Constructive jurisdictions (Florida, Texas, Virginia, Indiana, Wisconsin) feature timely rate case processing, forward test years, extensive rider mechanisms, CWIP inclusion in rate base, and allowed ROEs at or above the national average. Utilities operating primarily in constructive jurisdictions trade at premium valuations because investors have high confidence that capital investments will be recovered promptly at attractive returns.
Challenging jurisdictions (parts of the Northeast, California, certain Midwestern states) feature longer rate case processing times, historical test years, more aggressive consumer advocacy, and a tendency toward lower allowed ROEs. Utilities in these jurisdictions trade at lower P/E multiples because of the higher regulatory risk and greater lag between investment and recovery.
What This Means for Energy Banking
Regulated utilities generate significant investment banking revenue across multiple product lines:
Rate case advisory. Utilities hire financial advisors to support rate case filings, particularly for capital structure optimization, ROE testimony, and cost of capital analysis. While this is often handled by specialized consulting firms, banks with utility coverage relationships participate in the strategic advisory around rate case timing and outcome scenarios.

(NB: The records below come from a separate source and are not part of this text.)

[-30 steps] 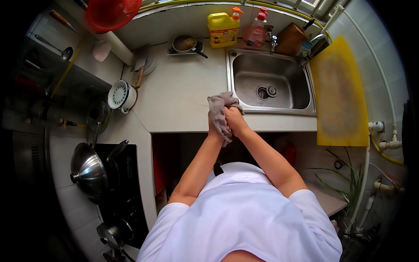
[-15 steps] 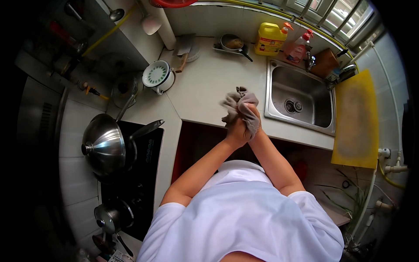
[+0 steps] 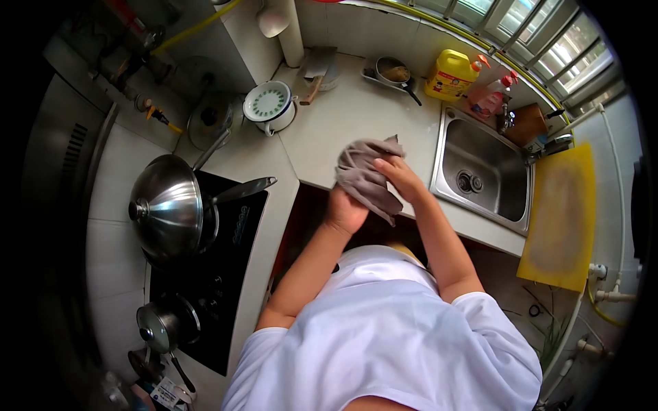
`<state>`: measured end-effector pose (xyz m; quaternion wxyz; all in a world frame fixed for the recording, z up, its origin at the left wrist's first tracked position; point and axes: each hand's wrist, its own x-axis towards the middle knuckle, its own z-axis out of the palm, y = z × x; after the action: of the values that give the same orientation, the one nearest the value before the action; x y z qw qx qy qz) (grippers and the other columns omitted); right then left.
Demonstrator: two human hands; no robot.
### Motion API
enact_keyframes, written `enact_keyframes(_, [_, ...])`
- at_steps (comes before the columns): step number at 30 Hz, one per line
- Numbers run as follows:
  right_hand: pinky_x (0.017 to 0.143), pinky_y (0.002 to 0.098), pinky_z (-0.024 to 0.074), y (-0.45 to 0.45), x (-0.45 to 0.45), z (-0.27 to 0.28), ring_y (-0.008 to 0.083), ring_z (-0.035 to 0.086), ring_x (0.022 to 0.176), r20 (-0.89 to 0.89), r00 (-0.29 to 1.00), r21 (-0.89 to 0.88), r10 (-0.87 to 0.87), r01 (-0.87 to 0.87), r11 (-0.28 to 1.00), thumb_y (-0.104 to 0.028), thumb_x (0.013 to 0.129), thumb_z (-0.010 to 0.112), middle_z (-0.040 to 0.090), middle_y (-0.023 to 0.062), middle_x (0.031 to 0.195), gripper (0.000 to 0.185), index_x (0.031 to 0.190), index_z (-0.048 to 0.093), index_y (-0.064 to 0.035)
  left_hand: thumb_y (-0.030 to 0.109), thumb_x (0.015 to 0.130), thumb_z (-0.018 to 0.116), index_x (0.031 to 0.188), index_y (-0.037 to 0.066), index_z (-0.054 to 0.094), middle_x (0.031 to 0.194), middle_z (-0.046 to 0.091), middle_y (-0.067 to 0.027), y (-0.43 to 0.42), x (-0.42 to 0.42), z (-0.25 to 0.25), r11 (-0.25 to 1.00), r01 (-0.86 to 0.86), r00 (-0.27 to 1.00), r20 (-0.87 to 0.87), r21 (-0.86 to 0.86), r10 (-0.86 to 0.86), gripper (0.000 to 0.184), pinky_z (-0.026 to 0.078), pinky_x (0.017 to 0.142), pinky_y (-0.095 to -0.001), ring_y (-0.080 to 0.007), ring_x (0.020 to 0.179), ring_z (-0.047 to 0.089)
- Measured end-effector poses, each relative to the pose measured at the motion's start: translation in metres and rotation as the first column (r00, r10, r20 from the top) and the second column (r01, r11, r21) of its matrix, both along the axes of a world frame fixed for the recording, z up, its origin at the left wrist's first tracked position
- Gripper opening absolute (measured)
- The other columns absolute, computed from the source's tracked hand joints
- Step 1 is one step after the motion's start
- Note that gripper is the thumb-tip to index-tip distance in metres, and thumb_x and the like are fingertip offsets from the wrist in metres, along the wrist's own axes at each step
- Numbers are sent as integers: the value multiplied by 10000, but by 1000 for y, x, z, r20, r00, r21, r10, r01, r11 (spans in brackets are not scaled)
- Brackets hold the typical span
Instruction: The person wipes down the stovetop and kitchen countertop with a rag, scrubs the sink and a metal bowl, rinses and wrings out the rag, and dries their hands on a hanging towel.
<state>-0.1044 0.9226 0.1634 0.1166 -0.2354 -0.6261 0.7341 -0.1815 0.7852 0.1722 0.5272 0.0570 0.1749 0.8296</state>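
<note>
A grey-brown cloth [image 3: 367,172] is held between my two hands, above the front edge of the white counter [image 3: 322,140]. My left hand [image 3: 347,207] is under the lower left of the cloth, its fingers covered by the fabric. From the right, my right hand [image 3: 400,177] grips the cloth with the thumb on top; its other fingers are mostly hidden. The cloth is spread and folded over, with loose corners at its top right and bottom.
Right of the hands is a steel sink [image 3: 483,168], with a yellow board [image 3: 558,216] beside it. Bottles [image 3: 451,75] and a small pan [image 3: 393,72] stand behind. At left are an enamel pot [image 3: 269,106], a lidded wok [image 3: 168,209] and a saucepan [image 3: 164,323].
The view has turned left, so the sink and counter have shifted right. The cloth, bunched between clasped hands before, is now opened out more, and the hands are farther apart.
</note>
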Motion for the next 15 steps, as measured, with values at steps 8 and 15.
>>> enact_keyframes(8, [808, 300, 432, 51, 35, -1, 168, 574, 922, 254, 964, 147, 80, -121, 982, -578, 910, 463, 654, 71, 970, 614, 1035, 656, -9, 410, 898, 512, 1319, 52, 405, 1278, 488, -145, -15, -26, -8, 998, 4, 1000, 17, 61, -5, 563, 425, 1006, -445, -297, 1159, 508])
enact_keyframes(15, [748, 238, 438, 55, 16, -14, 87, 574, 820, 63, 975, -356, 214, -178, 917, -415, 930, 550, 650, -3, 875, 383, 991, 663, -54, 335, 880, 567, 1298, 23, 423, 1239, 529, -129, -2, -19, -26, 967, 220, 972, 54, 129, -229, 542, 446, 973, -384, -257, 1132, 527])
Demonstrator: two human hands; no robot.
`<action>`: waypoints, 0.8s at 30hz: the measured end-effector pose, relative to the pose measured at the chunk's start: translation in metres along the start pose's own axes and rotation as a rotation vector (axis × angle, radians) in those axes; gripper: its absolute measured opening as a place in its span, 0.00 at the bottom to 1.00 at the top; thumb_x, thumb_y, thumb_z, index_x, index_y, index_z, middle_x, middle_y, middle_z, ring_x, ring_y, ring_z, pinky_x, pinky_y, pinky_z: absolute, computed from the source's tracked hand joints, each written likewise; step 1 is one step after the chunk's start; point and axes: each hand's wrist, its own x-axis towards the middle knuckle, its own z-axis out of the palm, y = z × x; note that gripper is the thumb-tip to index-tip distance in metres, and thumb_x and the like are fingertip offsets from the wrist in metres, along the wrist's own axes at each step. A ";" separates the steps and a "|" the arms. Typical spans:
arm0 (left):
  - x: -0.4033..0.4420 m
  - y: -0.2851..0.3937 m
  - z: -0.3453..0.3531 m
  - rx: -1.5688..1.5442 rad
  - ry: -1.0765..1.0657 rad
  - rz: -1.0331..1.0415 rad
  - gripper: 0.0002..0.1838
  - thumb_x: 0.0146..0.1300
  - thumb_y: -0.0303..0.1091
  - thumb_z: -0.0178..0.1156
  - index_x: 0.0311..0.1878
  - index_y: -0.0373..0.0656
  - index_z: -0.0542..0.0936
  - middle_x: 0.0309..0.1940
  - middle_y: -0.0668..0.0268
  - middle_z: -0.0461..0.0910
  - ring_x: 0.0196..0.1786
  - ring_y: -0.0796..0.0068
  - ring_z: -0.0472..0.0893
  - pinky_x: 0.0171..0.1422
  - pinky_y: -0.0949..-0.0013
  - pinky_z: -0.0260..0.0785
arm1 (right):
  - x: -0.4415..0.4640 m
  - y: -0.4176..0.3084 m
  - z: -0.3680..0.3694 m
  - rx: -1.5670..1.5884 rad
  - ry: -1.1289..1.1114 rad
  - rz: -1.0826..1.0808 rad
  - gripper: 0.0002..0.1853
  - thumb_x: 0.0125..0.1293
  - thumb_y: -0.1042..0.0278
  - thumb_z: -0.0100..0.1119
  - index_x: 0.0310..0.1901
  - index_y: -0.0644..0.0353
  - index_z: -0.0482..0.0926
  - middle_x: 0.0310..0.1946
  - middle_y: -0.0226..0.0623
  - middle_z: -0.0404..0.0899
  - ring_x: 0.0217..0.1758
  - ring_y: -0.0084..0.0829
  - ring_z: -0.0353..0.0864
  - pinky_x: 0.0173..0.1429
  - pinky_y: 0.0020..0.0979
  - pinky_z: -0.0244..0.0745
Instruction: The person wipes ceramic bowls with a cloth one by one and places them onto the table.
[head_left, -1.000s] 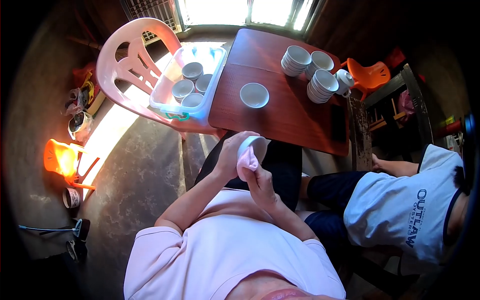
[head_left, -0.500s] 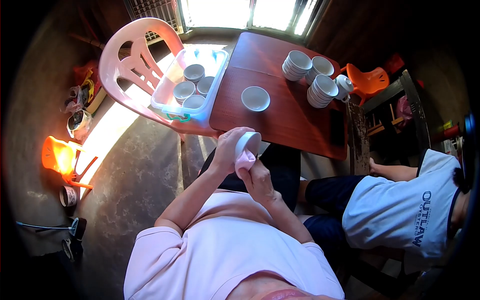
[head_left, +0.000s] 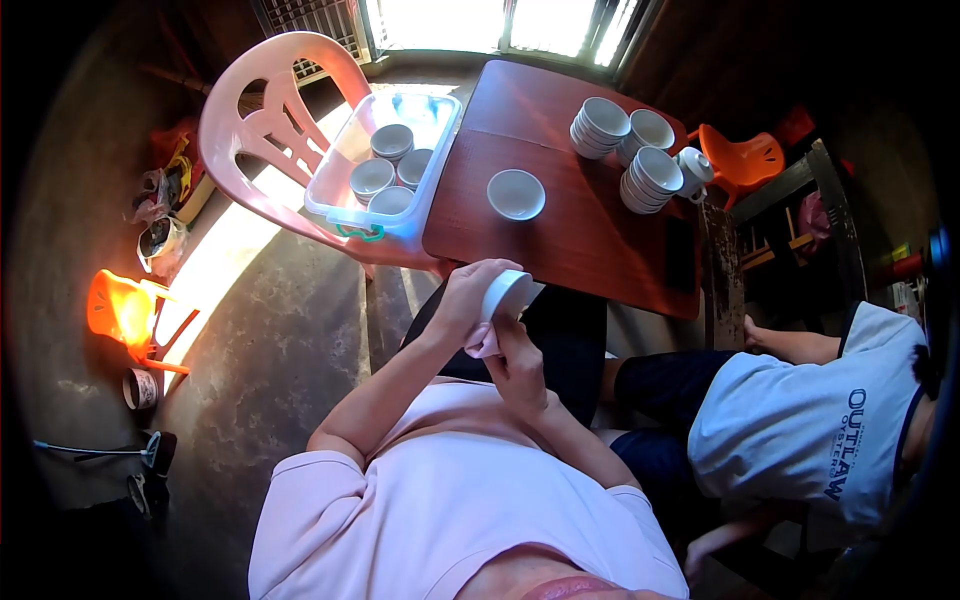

Capital markets. The capex super cycle requires massive external financing. Utilities are the largest issuers of investment-grade corporate bonds in the US, and they regularly issue equity (including common stock, convertible preferred, and mandatory convertible securities) to fund their capital programs while maintaining investment-grade credit ratings. A large utility like Duke Energy or Southern Company may raise $5-10 billion annually across debt and equity markets.
M&A advisory. Regulated utility M&A involves complex regulatory approvals from both state PUCs and FERC, requiring bankers who understand the regulatory process and can model rate base synergies and regulatory risk. Recent transactions include NextEra's various tuck-in acquisitions and Fortis's growth through regulated utility acquisitions in the US and Canada.
Infrastructure finance. As utilities build new generation, transmission, and distribution assets, they often use project-level financing structures, joint ventures, or tax equity partnerships (particularly for renewable generation) that require specialized structuring advisory.